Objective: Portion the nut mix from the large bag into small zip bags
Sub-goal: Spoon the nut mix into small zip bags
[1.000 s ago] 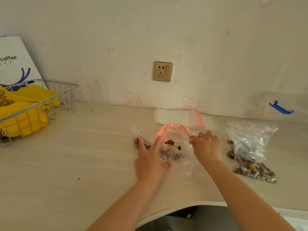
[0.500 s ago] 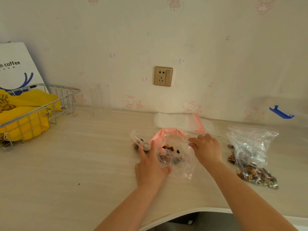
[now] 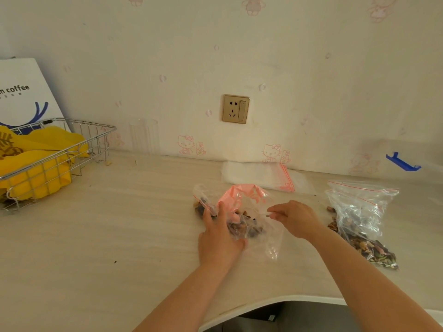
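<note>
A small clear zip bag (image 3: 249,224) with nuts inside lies in the middle of the counter, partly under a crumpled pink plastic piece (image 3: 239,195). My left hand (image 3: 219,238) grips its left side, thumb and fingers round the plastic. My right hand (image 3: 296,218) pinches the bag's right edge between thumb and fingertips. Another small bag with nuts (image 3: 203,202) lies just behind my left hand. The large clear bag of nut mix (image 3: 357,216) sits at the right, with nuts spread at its lower end.
A stack of flat unused zip bags (image 3: 261,176) lies by the wall behind my hands. A wire basket (image 3: 72,149) with yellow packs stands at the far left. The counter's curved front edge (image 3: 275,299) runs below my arms. A blue clip (image 3: 402,162) lies far right.
My right hand has moved from resting beside the bag to pinching its right edge. My left hand stays on the bag's left side. The camera has tilted slightly.
</note>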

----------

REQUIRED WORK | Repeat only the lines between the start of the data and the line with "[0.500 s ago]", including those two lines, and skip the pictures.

COMPLETED EXERCISE |
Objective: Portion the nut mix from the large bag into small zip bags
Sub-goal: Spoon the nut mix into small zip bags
[1.000 s ago] 
[0.500 s ago] 

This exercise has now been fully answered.